We are the apex body for the private sector in the country. We aggregate about 300 associations that represent private-sector companies. In short, so we have about a member base of 2. 5 million businesses that we represent. A lot of our work is in advocacy. We support these businesses speak to government to address their issues, but also because of our position, we also work with them on a key challenge.

In Uganda, particularly on unemployment. So we work with these businesses to create jobs. And we have a number of partners that support that journey. One among them is the MasterCard Foundation [00:01:00] who is hopeful with whom we are currently implementing the Young Africa Works project in Uganda and other donors like the World Bank, EU UNDP, so we work with a number of donor partners. 

But our main agenda is really job creation and accelerating the growth of our local companies in the country, both from small micro to large entities. 

Jacob: So tell me some success stories with that. 

Fredrick: Well, we have been quite I’ll say with a bit of challenges, we have been able to. and creates about 120, 000 jobs working with a number of large enterprises in the country. Like Mukwano, Grain Pulse Hot Loaf. Nice House of Plastics so yeah, those are the big corporates in the country and we’re working with them to really create jobs. 

Jacob: Pick one of those and what was, what did your organization specifically do for them to help them create jobs?

Fredrick: Right, I’ll pick let me pick out Grain Pulse because that’s one of the [00:02:00] projects I directly support so I quite know a bit about their model. At the beginning, they were trading mainly in coffee. Looks out and sees there’s a gap, does a merger with K& S group so that they could move into the space of fertilizer and production of fortified foods.

So yes, they do the merger, they come out as Grain Pulse, and they raise I believe debt from IFC. So this debt is supposed to build the factory, which they do. Now you have a factory built you have a lot of, production capacity, but then you don’t have raw materials and also your new company and the market needs these things, needs the fertilizers, needs food, fortified food.

That presents an both a challenge and an opportunity because they need raw materials. They need outgrowers, they need people to grow maze, barley, soy gum, coffee so that they can supply them and they can produce. So that’s a good challenge for [00:03:00] us. So, we partner with Grain Pulse and we say. We are going to help you solve this challenge.

We are going to support you in deepening your understanding of the value chain. We are going to support you in digitizing this so that you can trace where this food is coming from, who is producing for you. We are going to support you pass on some of the working capital challenges to the farmer by making the farmer able to get his own credit so that you don’t always have to pass on credit to them from your coffers.

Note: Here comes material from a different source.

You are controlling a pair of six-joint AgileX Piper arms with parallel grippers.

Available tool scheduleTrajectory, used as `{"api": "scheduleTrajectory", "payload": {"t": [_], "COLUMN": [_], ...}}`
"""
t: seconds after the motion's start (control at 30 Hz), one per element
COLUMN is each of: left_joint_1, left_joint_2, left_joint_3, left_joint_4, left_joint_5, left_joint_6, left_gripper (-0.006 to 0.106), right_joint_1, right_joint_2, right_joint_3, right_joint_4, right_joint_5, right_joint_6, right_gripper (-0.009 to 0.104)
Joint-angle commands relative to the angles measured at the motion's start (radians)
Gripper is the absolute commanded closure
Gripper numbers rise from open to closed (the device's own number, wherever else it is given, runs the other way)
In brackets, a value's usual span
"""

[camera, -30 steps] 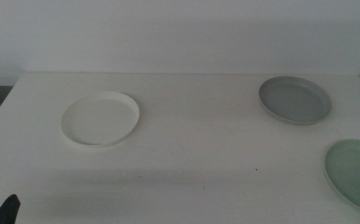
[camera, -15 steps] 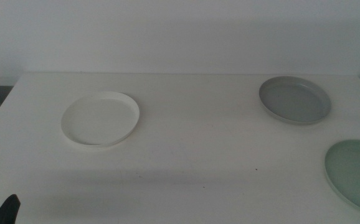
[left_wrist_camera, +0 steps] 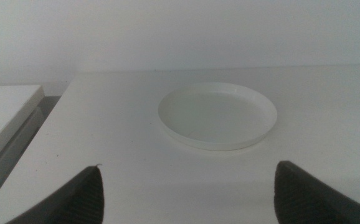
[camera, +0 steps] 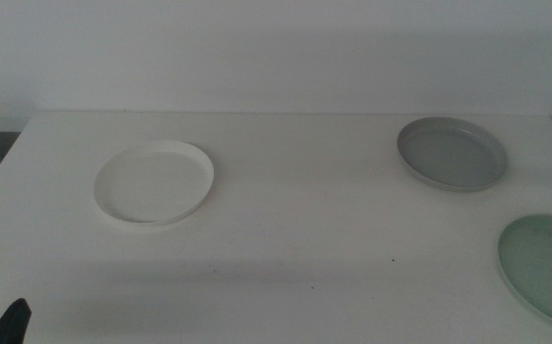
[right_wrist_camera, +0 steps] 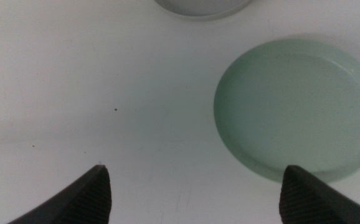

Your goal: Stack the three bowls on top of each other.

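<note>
The white bowl (camera: 154, 182) sits on the left half of the table. The grey bowl (camera: 451, 153) sits at the back right. The mint green bowl (camera: 546, 268) sits at the front right, cut by the picture's edge. All three stand apart and empty. My left gripper (camera: 9, 323) shows only as a dark tip at the front left corner; in the left wrist view it (left_wrist_camera: 189, 186) is open, well short of the white bowl (left_wrist_camera: 217, 115). My right gripper (right_wrist_camera: 195, 186) is open above the table beside the mint bowl (right_wrist_camera: 298, 106); the grey bowl's rim (right_wrist_camera: 202, 9) shows beyond.
The white table (camera: 295, 229) ends at a pale wall at the back. A lower white ledge (left_wrist_camera: 5, 118) stands off the table's left side. A few small dark specks (camera: 393, 258) mark the tabletop.
</note>
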Motion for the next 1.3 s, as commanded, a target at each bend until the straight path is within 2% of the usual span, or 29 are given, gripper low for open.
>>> {"api": "scheduleTrajectory", "payload": {"t": [0.0,0.1,0.23,0.37,0.43,0.53,0.63,0.83,1.1,1.27], "left_joint_1": [0.0,0.0,0.0,0.0,0.0,0.0,0.0,0.0,0.0,0.0], "left_joint_2": [-0.004,-0.004,-0.004,-0.004,-0.004,-0.004,-0.004,-0.004,-0.004,-0.004], "left_joint_3": [0.0,0.0,0.0,0.0,0.0,0.0,0.0,0.0,0.0,0.0], "left_joint_4": [0.001,0.001,0.001,0.001,0.001,0.001,0.001,0.001,0.001,0.001], "left_joint_5": [-0.013,-0.013,-0.013,-0.013,-0.013,-0.013,-0.013,-0.013,-0.013,-0.013], "left_joint_6": [-0.002,-0.002,-0.002,-0.002,-0.002,-0.002,-0.002,0.001,-0.001,0.001], "left_gripper": [0.007,0.007,0.007,0.007,0.007,0.007,0.007,0.007,0.007,0.007], "right_joint_1": [0.002,0.002,0.002,-0.011,-0.045,-0.138,-0.243,-0.41,-0.454,-0.454], "right_joint_2": [0.006,0.028,0.135,0.29,0.365,0.471,0.581,0.786,1.025,1.137], "right_joint_3": [-0.008,-0.014,-0.109,-0.256,-0.315,-0.389,-0.437,-0.452,-0.452,-0.452], "right_joint_4": [-0.004,-0.004,-0.038,-0.134,-0.15,-0.126,-0.093,-0.083,-0.081,-0.079], "right_joint_5": [0.008,0.016,0.051,0.151,0.186,0.236,0.248,0.2,0.087,0.058], "right_joint_6": [0.012,0.042,0.099,0.137,0.143,0.066,0.008,0.006,0.006,0.006], "right_gripper": [0.002,0.002,0.002,0.002,0.002,0.004,0.011,0.022,0.03,0.041]}}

So we start this partnership in 2020. Unfortunately, we are coming out of COVID. So it was a bit challenging, but then we soldier on. So we directly support Grain Pulse in taking down a learning system, how they are going to train. They bring a, provider called Easiagreek.

And Easiagreek is doing Easiagreek is doing digitization. So they digitize their, their content, training content. They profile the farmers. They know the acreage. They know what each farmer can produce. [00:04:00] Along that journey, we support them to get more farmers on board and convince these farmers that look, farming is a worthy business.

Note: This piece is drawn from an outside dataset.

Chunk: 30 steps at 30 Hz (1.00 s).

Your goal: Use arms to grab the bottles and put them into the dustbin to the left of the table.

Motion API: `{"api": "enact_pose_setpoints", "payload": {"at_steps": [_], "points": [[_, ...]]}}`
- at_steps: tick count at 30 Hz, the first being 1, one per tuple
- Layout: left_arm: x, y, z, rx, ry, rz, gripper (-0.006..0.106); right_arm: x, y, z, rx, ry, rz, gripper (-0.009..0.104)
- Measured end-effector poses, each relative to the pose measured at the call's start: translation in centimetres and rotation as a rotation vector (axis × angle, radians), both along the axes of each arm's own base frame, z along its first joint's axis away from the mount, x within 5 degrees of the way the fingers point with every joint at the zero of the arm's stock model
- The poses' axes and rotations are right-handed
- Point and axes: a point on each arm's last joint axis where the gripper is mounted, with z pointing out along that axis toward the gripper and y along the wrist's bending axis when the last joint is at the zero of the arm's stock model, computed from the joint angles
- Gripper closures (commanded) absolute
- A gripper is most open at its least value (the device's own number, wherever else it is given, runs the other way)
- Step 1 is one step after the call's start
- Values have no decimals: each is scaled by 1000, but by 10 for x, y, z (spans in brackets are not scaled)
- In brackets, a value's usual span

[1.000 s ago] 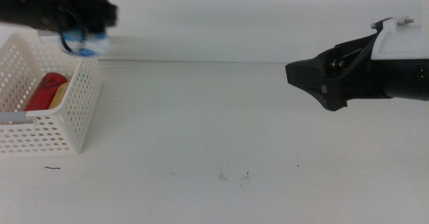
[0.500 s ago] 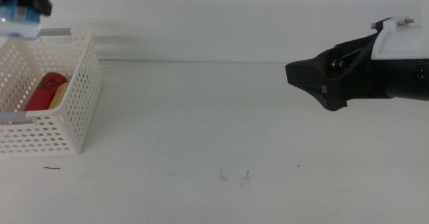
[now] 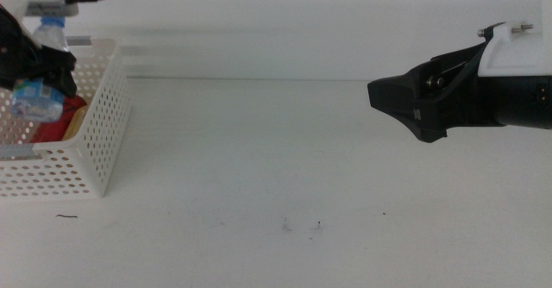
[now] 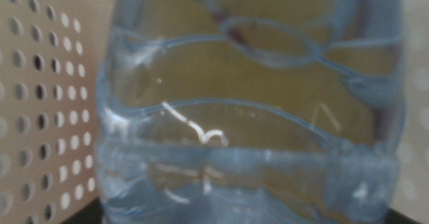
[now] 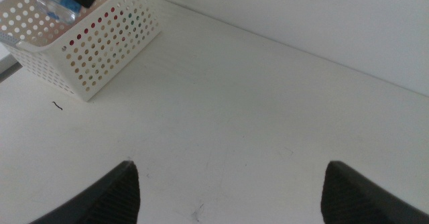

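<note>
My left gripper [image 3: 30, 64] is shut on the clear water bottle [image 3: 36, 98] and holds it tilted over the open top of the white dustbin [image 3: 95, 137] at the table's left edge. The bottle's lower end is inside the bin's rim. The bottle fills the left wrist view [image 4: 248, 117], with the bin's perforated wall [image 4: 40, 117] beside it. The red can [image 3: 56, 126] lies in the bin, with the yellow bottle [image 3: 76, 122] showing only as a sliver beside it. My right gripper [image 3: 379, 97] is open and empty, waiting above the table at the right; its jaws stand wide apart in the right wrist view [image 5: 231, 184].
The white table [image 3: 259, 167] has a few dark specks [image 3: 302, 228] near its front and a small dark scratch [image 3: 66, 216] in front of the bin. The right wrist view shows the bin [image 5: 100, 43] far off with the bottle [image 5: 57, 3] in it.
My left gripper has carried the water bottle left from the bin's right rim and down into the bin's opening. The right arm has not moved.
</note>
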Motion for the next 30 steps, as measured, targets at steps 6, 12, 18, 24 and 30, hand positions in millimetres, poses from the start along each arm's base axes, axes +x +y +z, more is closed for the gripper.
{"api": "enact_pose_setpoints", "payload": {"at_steps": [6, 12, 18, 24, 30], "points": [[6, 1, -23, -7, 46, -9, 58, 0, 0, 0, 0, 0, 0, 10], [6, 3, -23, 20, 50, -25, 8, 0, 0, 0, 0, 0, 0, 10], [-5, -1, 9, 11, 7, -29, 7, 0, 0, 0, 0, 0, 0, 10], [-33, -25, 76, 35, -115, -75, 7, 0, 0, 0, 0, 0, 0, 10], [-88, -77, 140, 29, -303, -178, 7, 0, 0, 0, 0, 0, 0, 10]]}}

You can, you can do it, but don’t do it one season, do it every other season. So we support them in convincing these guys to do that. We also support them in retaining the farmer because that’s also another challenge. The farmers lose interest after one season and they move away because these are young farmers.

So we support them through that journey. At, up until the end where the farmer is sustainably engaged in farming and supplying Grain Pulse directly. Also, one interesting model that we supported them to roll out was what they call the, the Bion Corp. So, because most of these farmers that they are working with plant maize, one of the biggest challenges with Ugandan maize is aflatoxins and aflatoxins later on cause cancer causing elements.

So how do you remove the aflatoxins? And aflatoxins are normally coming at the point of post [00:05:00] harvest when you’re drying. So we support Grain Pulse to convince the farmers that you don’t have to remove the maize from the stem. Keep it there until I come and buy it. So when I buy it, I’ll take it directly to my nearest dryer. I’ll not have aflatoxins in this. It will not, it will not touch the ground. It will be from your garden directly to my dryer. Straight to the factory that processes the eating 2 45 foods and other parts into, into fertilizer elements. Soap, really you reduce soap because of that, the losses are reduced.

The farmer gets more money upfront. And yeah, it has been a good story and we have learned a lot from it. So that’s really one of our stories. We have many in different value chains in the oil value chain with ano in trade with MoVI. In construction with, with a firm called S. M. Catherine. So, yeah, they’re different channels, different stories, yeah.

Jacob: How’s the organization structured? Is this an NGO? Is it a for-profit [00:06:00] entity? Is it a government, 

Fredrick: I’ll start with, we are not a government entity. We are often thought to be a government entity because we engage a lot with them, but we are not a government entity. We are not for profit organization.

And we are, we are structured as a company limited by guarantee. So our members our shareholders associations who represent these businesses and other corporate members who also have that vested interest in the business environment. So that’s really how we’re structured. So, we have three strategic arms the members the operation of the foundation and growing its own internal resources and then a program side I belong to the program side and in the program side we work with other donors and philanthropic agencies to to solve social problems.

Jacob: And what are you excited about in the future with your organization? 

Fredrick: Well we have learned a lot over time, and right now we are raising what we call the Private Sector Catalytic Fund. And our [00:07:00] learning has taught us a lot on how we need to do things differently. But, the key thing is how to be sustainable.

So we have done so many short programs, and we have learned that we need to build in an element of sustainability. We need to guide the general space on how to make grant investments so that at the end of the day we have very strong entrepreneurs and not grantpreneurs like we’d like to call them now.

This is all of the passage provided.